Archaeoastronomy - India
Delhi Jantar-Mantar
The Jantar-Mantar of Delhi. The Indian astronomer Maharaja Sawai Jai Singh II (1688-1743 AD) built a series of stone observatories throughout India. Pictured here is an overview of the observatory in Delhi. The structure to the right is the gnomon of a great sundial (those are normal sized stairs leading up its edge).
Jaipur Jantar-Mantar
The Jantar-Mantar of Jaipur. This is an overview of the observatory in Jaipur. At the top center is the small equatorial sundial (Laghu Samrat Yantra), which can measure time to a precision of about 20 seconds. To the right are the hemispherical sundials (Narivalaya), with the southern sundial facing the camera. In the foreground is the armillary sphere instrument (Jai Prakash Yantra). A small ring is suspended on wires over each marble bowl. During the day, the shadow cast by the ring can be used for determining the solar position. At night, one peered up through the ring from beneath the marble slabs of the bowls to determine star positions.

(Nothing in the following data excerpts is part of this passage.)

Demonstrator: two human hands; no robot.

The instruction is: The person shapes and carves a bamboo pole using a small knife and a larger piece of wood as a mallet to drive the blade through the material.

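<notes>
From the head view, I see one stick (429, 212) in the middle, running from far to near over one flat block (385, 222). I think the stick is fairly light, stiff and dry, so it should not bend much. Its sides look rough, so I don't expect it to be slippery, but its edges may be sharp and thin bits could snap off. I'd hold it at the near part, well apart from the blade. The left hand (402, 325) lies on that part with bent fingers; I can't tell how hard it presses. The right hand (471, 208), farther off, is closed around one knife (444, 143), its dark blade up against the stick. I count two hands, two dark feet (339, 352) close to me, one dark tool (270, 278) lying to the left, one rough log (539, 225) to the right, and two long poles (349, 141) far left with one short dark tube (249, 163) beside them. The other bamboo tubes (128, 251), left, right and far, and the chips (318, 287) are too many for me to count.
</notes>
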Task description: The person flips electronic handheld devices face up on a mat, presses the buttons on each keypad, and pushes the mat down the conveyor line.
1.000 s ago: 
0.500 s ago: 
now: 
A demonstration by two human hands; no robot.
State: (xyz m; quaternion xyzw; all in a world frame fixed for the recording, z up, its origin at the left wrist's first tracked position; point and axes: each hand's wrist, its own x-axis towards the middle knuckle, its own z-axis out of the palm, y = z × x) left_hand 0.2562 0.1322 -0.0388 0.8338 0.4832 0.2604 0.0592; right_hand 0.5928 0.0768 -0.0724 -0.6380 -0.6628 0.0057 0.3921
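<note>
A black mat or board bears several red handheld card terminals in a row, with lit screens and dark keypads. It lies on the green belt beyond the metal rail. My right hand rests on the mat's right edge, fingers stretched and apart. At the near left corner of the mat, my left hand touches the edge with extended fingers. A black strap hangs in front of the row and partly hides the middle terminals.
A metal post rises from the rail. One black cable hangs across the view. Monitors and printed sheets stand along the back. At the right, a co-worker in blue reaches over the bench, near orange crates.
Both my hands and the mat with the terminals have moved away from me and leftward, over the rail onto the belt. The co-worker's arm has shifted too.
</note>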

The two bowls are complementary- where one has slabs, the other has slots. The bowls were used alternately from one hour to the next.
Zodiacal Instruments
The Zodiacal Instruments (Rashi Yantras). These instruments in Jaipur were used to observe the latitudes and longitudes of the sun and planets. Although they appear to be sundials, they are in fact quite different. The angle and orientation of the gnomons are related to the positions of individual Zodiacal signs at the time of observation (any one instrument can only be used for about 2 hours of any day).